Usenet ohne Geld auszugeben
Usenet ohne Geld auszugeben
Was genau ist der Unterschied zwischen "Kostenlos" & "Gratis"? Eigentlich doch nur Synonyme und damit gleichbedeutend oder doch nicht?! Viele tausend User informieren sich täglich über das mysteriöse Use-Net. Das älteste globale Netzwerk ist in Vergessenheit geraten & wird gerade wieder von einigen Providern werbewirksam in's Gedächtnis der Internet-Gemeinde zurück geholt.

Mit sogenannten "Freebies" oder "Freebes" (free = frei, kostenfrei), werden potenzielle Interessenten gelockt. Wenn man sich weiter informieren will, stolpert man unweigerlich über Aussagen in Foren & Ratgebern, wie: "Das Usenet ist und war schon immer sowieso kostenlos! Warum sollte ich dafür etwas zahlen?".

Grundsätzlich muss der geneigte User die sogenannten "Text" - Newsgroups & "Binary" - Newsgroups unterscheiden. Newsgroups oder Newsgruppen sind quasi die einzelnen Foren in diesem Netzwerk, wo die Mitglieder ihre Beiträge (News) posten können. Wie der Name schon sagt, wird in einer Text-Newsgroup ausschliesslich in Textform gepostet. Dieser Teil des Usenets wird seit jeher von jedem Internetprovider kostenfrei zur Verfügung gestellt, wie zum Beispiel von der Telekom. Auch Google bietet eine browserbasierte, ebenfalls kostenlose Schnittstelle zu den Text-Gruppen des Usenets in Form von Google Groups an.

Bei den "Binaries" (binäre Newsgruppen) werden allerdings nicht nur Textdokumente akzeptiert, sondern auch Dateianhänge zugelassen. Auch deshalb ist eine Binary-Newsgroup wesentlich begehrter. Der Haken: Diese Newsgroups werden nur von wenigen spziallisierten Usenet-Providern angeboten und sind kostenpflichtig.
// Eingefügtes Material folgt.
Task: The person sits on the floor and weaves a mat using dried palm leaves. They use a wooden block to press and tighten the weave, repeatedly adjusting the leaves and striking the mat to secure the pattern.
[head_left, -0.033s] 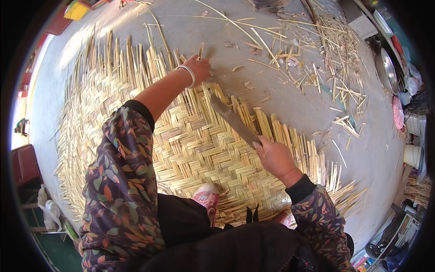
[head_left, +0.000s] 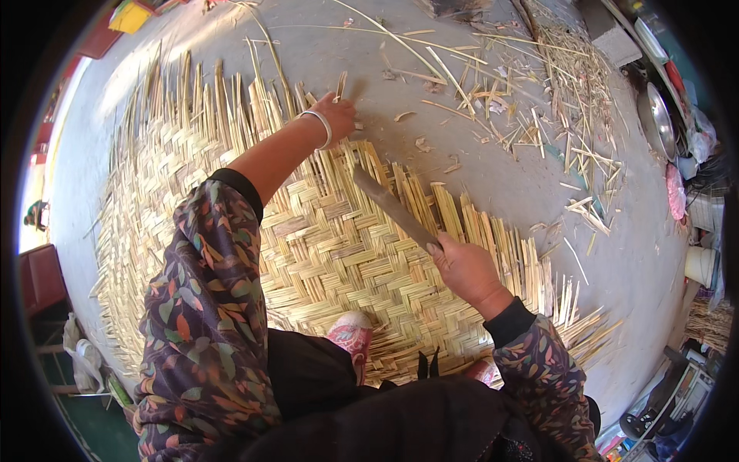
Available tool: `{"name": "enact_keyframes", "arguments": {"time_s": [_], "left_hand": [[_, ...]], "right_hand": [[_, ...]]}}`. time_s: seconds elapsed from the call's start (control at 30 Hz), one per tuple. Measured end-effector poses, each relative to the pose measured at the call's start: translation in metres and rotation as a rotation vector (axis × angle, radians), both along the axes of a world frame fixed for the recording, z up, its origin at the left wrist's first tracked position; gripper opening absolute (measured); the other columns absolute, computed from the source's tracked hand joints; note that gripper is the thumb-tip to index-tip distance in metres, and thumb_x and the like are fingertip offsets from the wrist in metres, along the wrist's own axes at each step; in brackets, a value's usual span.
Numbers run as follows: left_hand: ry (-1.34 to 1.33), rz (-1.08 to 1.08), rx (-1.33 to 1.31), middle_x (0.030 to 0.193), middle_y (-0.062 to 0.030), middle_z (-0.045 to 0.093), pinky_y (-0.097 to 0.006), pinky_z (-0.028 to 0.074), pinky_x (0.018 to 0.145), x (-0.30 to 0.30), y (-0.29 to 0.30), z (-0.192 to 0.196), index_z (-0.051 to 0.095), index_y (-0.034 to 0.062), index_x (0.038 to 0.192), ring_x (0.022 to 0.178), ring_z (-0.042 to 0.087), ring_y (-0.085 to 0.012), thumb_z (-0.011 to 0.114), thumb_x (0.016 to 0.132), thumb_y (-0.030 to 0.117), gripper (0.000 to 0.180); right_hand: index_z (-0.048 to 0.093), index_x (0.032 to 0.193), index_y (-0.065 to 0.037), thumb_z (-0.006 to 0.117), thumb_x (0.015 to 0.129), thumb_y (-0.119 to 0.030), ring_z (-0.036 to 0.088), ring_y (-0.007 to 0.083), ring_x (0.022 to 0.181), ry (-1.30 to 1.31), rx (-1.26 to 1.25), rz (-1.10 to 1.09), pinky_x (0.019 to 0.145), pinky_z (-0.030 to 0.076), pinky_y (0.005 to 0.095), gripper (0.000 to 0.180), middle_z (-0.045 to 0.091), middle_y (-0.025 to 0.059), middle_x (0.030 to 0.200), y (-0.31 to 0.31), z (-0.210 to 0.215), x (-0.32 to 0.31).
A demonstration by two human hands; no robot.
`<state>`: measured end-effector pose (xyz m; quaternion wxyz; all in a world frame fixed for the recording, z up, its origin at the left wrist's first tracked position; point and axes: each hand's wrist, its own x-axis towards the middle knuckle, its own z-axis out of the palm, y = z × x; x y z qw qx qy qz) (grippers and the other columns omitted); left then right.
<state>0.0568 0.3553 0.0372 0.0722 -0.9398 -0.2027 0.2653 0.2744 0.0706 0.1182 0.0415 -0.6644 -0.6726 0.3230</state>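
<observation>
A woven mat of split straw-coloured strips (head_left: 369, 262) lies on the floor under my feet, its loose strip ends sticking out along the far and right edges. At the far edge, my left hand (head_left: 336, 115) is closed round a few strip ends (head_left: 341, 83), which poke up past the fingers. My right hand (head_left: 467, 267) grips a long, flat, dull-grey knife (head_left: 395, 208) by its near end; the handle is hidden in the fist. The blade points up and left over the mat, its tip close to the strip ends right of my left hand.
Cut scraps and loose strips (head_left: 531, 123) litter the grey floor at the far right. A metal basin (head_left: 656, 121) leans by the right wall near a pink bag (head_left: 675, 191). A dark red box (head_left: 42, 279) stands at the left, and my patterned shoe (head_left: 352, 336) rests on the mat.
The knife and my right hand have shifted slightly left. A blurred scrap now shows above the floor beyond the mat's far edge. My left hand has hardly moved.
</observation>
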Motion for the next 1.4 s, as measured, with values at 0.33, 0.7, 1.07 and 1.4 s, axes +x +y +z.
{"name": "enact_keyframes", "arguments": {"time_s": [0.33, 0.7, 1.07, 1.4], "left_hand": [[0.134, 0.005, 0.098, 0.117, -0.0052, 0.063, -0.044, 0.034, 0.102, 0.000, 0.017, 0.022, 0.071, 0.0176, 0.097, 0.118, 0.053, -0.0203, 0.066, 0.078, 0.016, 0.020], [0.117, 0.228, 0.082, 0.098, -0.0037, 0.071, -0.039, 0.041, 0.090, 0.000, 0.030, 0.034, 0.072, 0.0141, 0.097, 0.105, 0.063, -0.0215, 0.062, 0.083, 0.016, 0.017], [0.072, 0.325, -0.046, 0.107, -0.0122, 0.069, -0.038, 0.051, 0.083, -0.012, 0.020, 0.012, 0.071, 0.0080, 0.101, 0.102, 0.065, -0.0278, 0.059, 0.084, 0.014, 0.021], [-0.022, 0.437, -0.150, 0.091, -0.0156, 0.069, -0.041, 0.052, 0.077, -0.016, 0.015, 0.001, 0.072, 0.0071, 0.087, 0.087, 0.067, -0.0308, 0.057, 0.081, 0.017, 0.019]], "right_hand": [[0.053, 0.084, -0.005, 0.053, 0.087, -0.015, 0.064, 0.0322, 0.057, -0.190, 0.303, 0.244, 0.049, 0.049, 0.0441, 0.010, 0.063, 0.0152, 0.064, 0.047, 0.005, -0.018], [0.055, 0.081, -0.007, 0.055, 0.081, -0.010, 0.066, 0.0255, 0.055, -0.366, 0.573, 0.281, 0.046, 0.052, 0.0369, 0.003, 0.063, 0.0096, 0.062, 0.113, -0.010, -0.045], [0.057, 0.079, -0.007, 0.056, 0.080, -0.012, 0.066, 0.0249, 0.054, -0.402, 0.546, 0.197, 0.045, 0.053, 0.0371, 0.006, 0.064, 0.0112, 0.061, 0.116, -0.065, -0.072], [0.055, 0.084, -0.004, 0.051, 0.084, -0.010, 0.068, 0.0312, 0.061, -0.236, 0.399, 0.154, 0.051, 0.055, 0.0418, 0.006, 0.066, 0.0151, 0.067, 0.111, -0.074, -0.072]]}}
Warum?

Warum bietet mein Internetprovider keinen Zugriff auf Binaries an? Und warum ist binary nicht auch kostenlos? Beide Fragen kann man mit einer Antwort klären: Die Datenmengen in Binarygruppen sind so groß, dass der transit also der traffic (Datenverkehr) unvorstellbare Kosten verursacht, die der Internetprovider nicht tragen möchte und ein Usenetprovider diese wieder einspielen muss.

Textgruppen benötigen nicht annäherend soviel Serverkapazität & Bandbreite, da jeder Buchstabe nur 1 bit verbraucht. Die Dateianhänge in den binären Gruppen allerdings, sind nicht selten mehrere GigaByte gross (GB).

Gibt es dennoch kostenlose Zugänge zu Newsservern mit Binaries? Ja. Man hört zumindest davon. Angeblich kann man sich bei einem Newsserver mit Sicherheitslücken einhacken können und Ähnliches. Alles was man zu kostenlosen Möglichkeiten auf Binaries zuzugreifen liest, klingt allerdings nur wenig vertrauenswürdig. Spam & Viren sind hier die Stichwörter.

Wo wir bei der Diskrepanz zwischen Kostenlos & Gratis angekommen sind: BinaryNewsgroups gibt es also nicht kostenfrei, gut. Aber durch die vermeintlichen "Abofallen" der Usenetanbieter, darf der interessierte Nutzer "gratis" den Zugang testen & ausprobieren. Dazu muss man einen Kundenaccount anlegen, der meist nach 14 Tagen automatisch in ein Abonnement mutiert und dann kostet das Gratisangebot am Ende doch Geld!

Gewitzte & gut informierte Nutzer drehen den Spieß allerdings bereits um. Nimmt man einen seriösen Usenet-Provider mit kostenlosem Testzugang, bei dem man per Mausklick online kündigen kann - ohne Probleme - dann kann der User ohne Kosten einen Access-Provider nach dem Anderen prüfen & so mehrere Monate kostenfrei auf Binärgruppen zugreifen. Man muss nur beim richtigen Anbieter den Account innerhalb der Testperiode wieder kündigen, damit man wirklich kostenlos Usenet Binaries geniessen kann.